A spirit of cooperation and trust in local decision-making prevailed. An odd result, perhaps, was the fact that not a single article on any of the four town meeting warrants was voted down. Even in Truro, where opposition to a housing development (the Cloverleaf) might have derailed the town’s normal and proper transfers into its Affordable Housing Trust Fund, the majority of voters did the right thing. Eastham voters approved a forward-looking family support package designed to make it a little easier for younger people and working families to make a life here. Provincetown voters affirmed the town’s commitment to its own innovative effort to address the need for middle-class housing at Harbor Hill.
Trust in government’s ability to solve civic, social, health, and economic problems may be at an all-time low. Ronald Reagan’s famous line, “The nine most terrifying words in the English language are: I’m from the government, and I’m here to help,” now has a different meaning, in light of the corruption overtaking the CDC and other federal agencies.
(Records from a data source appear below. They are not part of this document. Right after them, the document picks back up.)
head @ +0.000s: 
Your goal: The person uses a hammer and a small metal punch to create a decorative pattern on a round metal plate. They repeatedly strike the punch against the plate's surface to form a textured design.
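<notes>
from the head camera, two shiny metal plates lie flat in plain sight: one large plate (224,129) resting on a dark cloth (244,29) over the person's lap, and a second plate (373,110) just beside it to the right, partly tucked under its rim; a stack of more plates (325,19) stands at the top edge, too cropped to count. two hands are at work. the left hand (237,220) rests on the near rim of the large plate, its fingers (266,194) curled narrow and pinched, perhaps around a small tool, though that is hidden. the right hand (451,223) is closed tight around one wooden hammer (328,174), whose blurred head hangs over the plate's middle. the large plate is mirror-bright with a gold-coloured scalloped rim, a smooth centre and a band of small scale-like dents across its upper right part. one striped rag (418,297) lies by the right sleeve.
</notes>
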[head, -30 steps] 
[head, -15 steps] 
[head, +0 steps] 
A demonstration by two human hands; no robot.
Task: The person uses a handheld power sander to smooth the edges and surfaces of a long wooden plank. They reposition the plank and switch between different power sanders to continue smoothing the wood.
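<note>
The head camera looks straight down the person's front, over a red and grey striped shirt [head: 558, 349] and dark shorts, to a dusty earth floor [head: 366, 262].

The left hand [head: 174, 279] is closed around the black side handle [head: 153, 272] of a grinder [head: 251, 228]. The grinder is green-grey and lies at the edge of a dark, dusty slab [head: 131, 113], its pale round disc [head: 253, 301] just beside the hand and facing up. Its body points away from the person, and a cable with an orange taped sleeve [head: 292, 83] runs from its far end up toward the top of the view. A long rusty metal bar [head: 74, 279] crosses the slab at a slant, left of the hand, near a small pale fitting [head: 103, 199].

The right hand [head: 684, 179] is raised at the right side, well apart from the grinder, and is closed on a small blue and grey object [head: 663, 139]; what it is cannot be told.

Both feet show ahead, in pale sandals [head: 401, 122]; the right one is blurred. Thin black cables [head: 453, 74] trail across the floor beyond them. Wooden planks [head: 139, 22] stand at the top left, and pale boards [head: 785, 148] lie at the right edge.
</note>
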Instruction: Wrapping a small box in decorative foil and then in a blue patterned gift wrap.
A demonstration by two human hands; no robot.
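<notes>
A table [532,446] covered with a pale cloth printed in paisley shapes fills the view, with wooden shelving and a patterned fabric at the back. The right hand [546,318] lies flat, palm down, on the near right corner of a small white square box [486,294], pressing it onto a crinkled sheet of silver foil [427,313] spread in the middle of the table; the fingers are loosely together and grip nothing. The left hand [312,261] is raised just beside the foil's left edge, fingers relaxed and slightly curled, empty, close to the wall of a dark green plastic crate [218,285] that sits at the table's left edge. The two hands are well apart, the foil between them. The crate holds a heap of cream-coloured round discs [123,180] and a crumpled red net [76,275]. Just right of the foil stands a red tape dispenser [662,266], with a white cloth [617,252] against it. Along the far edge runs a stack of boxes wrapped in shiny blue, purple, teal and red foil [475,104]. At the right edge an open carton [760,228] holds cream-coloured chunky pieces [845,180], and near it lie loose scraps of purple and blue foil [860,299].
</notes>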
These town meetings should give us hope that, in times of crisis, good people will step up and do their part to preserve and strengthen the community and our democratic traditions. No one person or committee, no town manager or select board, and no presidential candidate can make this happen. It depends on every person finding that impulse within that calls forth a sense of civic responsibility, of caring for others. In doing that together, we can be a beacon that helps to light the way out of the darkness ahead.